Na verdade, o conteúdo do documento comentado se resume nas suas primeiras três palavras, “uma vez mais”. “Uma vez mais” um movimento estudantil, “uma vez mais” truculência estudantil não representativa, “uma vez mais” instituições uspianas “pouco permeáveis às aspirações coletivas” (e muito permeáveis, em perfeita consonância entre objetivos e métodos, ao uso da Polícia Militar para resolver seus problemas de escassa permeabilidade, prévia ação legal de reintegração de posse, claro). Tudo como dantes no quartel de Abrantes, “uma vez mais”.

Só que, desta vez, “uma vez menos”, o juiz não concedeu a reintegração; “uma vez menos” a Reitoria teve que nomear uma comissão de negociação (em 2002, quando da greve da FFLCH por contratação de docentes, a Reitoria passou meses sem querer negociar nada, com comissão ou sem ela; foi graças a um truculento ato-passeata que rodeou autoritariamente a Reitoria que foram finalmente abertos 130 concursos, que permitiram o ingresso de 130 docentes, boa parte dos quais, como no melhor [ou pior] tango, aparecem ora como assinantes do supostamente antiautoritário documento em tela, não assinado por nenhum dos docentes oradores ou organizadores daquela coercitiva jornada) e “uma vez menos” os estudantes “sérios” (da Física, de São Carlos – matemáticas et al – da EACH, etc.) acham que o convencimento não pode se limitar a palavras (escritas ou ditas), mas implica também ação. Não fomos nós que lhes ensinamos isso?

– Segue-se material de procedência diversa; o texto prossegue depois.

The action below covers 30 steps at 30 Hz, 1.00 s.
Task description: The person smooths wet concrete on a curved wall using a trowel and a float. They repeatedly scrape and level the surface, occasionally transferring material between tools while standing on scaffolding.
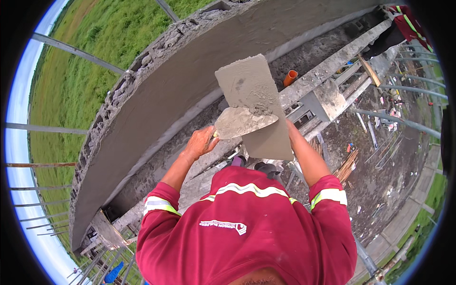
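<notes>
My left hand [202, 140] is closed on the handle of a pointed steel trowel [236, 124], whose cement-smeared blade lies over a flat rectangular mortar board [263, 145]. A small heap of wet grey mortar [259, 105] sits on the board by the blade. My right hand [290, 133] is at the board's right side, holding it, with most of its fingers hidden behind it. A curved wall [161, 90] of smooth grey render, rough along its top edge, runs in front of me and round to the left.
An orange pipe [289, 80] stands in the trench beside a concrete beam [327, 66]. Another person in maroon [406, 26] is at the upper right. Scaffold tubes [399, 123] cross the right side. Debris and sticks [344, 168] lie on the ground below. Grass [71, 85] lies beyond the wall.
</notes>
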Motion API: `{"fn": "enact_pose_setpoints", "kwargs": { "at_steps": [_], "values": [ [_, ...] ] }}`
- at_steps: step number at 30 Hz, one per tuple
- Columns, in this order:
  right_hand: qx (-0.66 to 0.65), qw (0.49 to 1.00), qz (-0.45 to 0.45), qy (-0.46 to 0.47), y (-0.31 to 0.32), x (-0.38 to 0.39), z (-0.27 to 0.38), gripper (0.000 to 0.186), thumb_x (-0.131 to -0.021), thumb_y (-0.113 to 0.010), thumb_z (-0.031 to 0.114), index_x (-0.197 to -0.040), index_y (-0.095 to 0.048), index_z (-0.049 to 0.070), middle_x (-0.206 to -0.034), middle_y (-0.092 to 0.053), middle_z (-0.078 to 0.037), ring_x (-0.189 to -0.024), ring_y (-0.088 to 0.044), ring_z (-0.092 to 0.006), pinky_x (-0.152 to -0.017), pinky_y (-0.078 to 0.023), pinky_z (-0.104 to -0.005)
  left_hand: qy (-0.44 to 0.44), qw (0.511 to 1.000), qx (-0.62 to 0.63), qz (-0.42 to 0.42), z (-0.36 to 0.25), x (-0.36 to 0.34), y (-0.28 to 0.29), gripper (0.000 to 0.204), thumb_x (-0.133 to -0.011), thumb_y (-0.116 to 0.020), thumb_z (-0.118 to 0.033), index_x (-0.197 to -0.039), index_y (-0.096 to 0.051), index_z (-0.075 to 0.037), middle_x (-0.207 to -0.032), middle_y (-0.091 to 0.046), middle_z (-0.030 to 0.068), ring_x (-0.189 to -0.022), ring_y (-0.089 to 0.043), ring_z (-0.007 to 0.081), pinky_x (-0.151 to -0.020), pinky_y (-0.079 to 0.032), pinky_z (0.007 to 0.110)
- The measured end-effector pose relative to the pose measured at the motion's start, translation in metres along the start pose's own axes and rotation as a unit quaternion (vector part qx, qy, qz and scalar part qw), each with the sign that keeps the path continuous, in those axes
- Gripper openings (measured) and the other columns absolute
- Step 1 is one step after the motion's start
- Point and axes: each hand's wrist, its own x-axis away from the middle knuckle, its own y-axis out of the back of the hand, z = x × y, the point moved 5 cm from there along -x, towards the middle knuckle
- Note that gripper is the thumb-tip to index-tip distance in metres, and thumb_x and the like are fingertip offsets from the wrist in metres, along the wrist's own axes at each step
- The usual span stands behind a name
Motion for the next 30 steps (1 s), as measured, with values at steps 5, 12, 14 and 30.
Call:
{"fn": "enact_pose_setpoints", "kwargs": {
  "at_steps": [5,12,14,30],
  "values": [
    [-0.022,0.993,0.046,-0.107,0.006,0.001,0.010,0.038,-0.093,-0.067,0.039,-0.094,-0.068,0.001,-0.081,-0.062,0.002,-0.074,-0.052,-0.0049,-0.064,-0.046,-0.0254,-0.050,0.995,0.026,-0.077,0.018,-0.005,0.025,0.046,-0.067,-0.072,-0.004,-0.110,-0.055,-0.002,-0.088,-0.061,0.0153,-0.082,-0.061,0.0382,-0.075,-0.053,0.044],
    [0.081,0.939,-0.090,-0.321,0.041,0.091,-0.030,0.044,-0.091,-0.069,0.044,-0.099,-0.069,0.001,-0.074,-0.060,0.004,-0.067,-0.052,-0.0063,-0.060,-0.044,-0.0266,0.090,0.991,0.020,-0.098,0.049,0.026,0.013,0.035,-0.078,-0.071,-0.007,-0.109,-0.054,-0.002,-0.092,-0.065,0.0195,-0.086,-0.065,0.0402,-0.074,-0.052,0.046],
    [-0.025,0.927,-0.206,-0.312,0.042,0.132,-0.058,0.043,-0.093,-0.067,0.042,-0.107,-0.068,0.001,-0.083,-0.063,0.002,-0.070,-0.056,-0.0087,-0.062,-0.046,-0.0271,0.155,0.984,0.001,-0.086,0.067,0.036,-0.009,0.035,-0.082,-0.070,-0.009,-0.112,-0.054,-0.002,-0.093,-0.065,0.0211,-0.087,-0.065,0.0408,-0.074,-0.053,0.047],
    [-0.279,0.766,-0.569,-0.113,0.008,0.303,-0.097,0.037,-0.099,-0.051,0.029,-0.124,-0.058,0.003,-0.111,-0.067,-0.010,-0.092,-0.068,-0.0218,-0.075,-0.059,-0.0354,0.459,0.859,0.203,0.097,0.159,-0.019,-0.032,0.050,-0.093,-0.063,-0.047,-0.110,-0.062,0.000,-0.079,-0.063,0.0075,-0.060,-0.061,0.0148,-0.056,-0.052,0.032]
  ]
}}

Há, no movimento de ocupantes e afins, grupelhos, não “ultraesquerdistas”, mas simplesmente (perdão) escrotos, que usam os estudantes como carne de canhão de interesses mesquinhos, ou lúmpens que depredam ou roubam o patrimônio público? Sim, e não “uma vez mais”, mas cada vez menos (percentualmente). Vamos falar disso com os estudantes (eu o fiz, na Reitoria ocupada, a convite deles). Vamos ser professores, não só entre as quatro paredes das salas de aula, mas em toda parte: é o que nos pedem os estudantes.

Tem coisa nova, não só “uma vez mais”. Inclusive o documento aqui comentado. Só assinado por docentes, nenhum estudante, nenhum funcionário (cuja assinatura não se buscou). Enveredando pelo caminho, não do autoritarismo (uso indevido da autoridade, com qualquer fim), mas do corporativismo (palavra de triste passado e de abusivo, mas não menos real presente). Docentes vs. Estudantes. O documento nada diz que não tenha sido dito ao longo dos últimos, digamos, quinze anos; mas não o diz “uma vez mais”, o faz em forma de documento com muitas assinaturas. Ele próprio é um sintoma de que não estamos diante de “uma vez mais”.

A FFLCH, seus docentes, tem, ou deveria ter, a função de estar à frente e em cima de seu tempo. Para isso nós somos, nem sempre o conseguimos. Na Congregação em que votamos estatuinte e diretas para reitor, estivemos em cima e à frente da USP. Com esse documento ficamos, sem meias palavras, atrás e em baixo.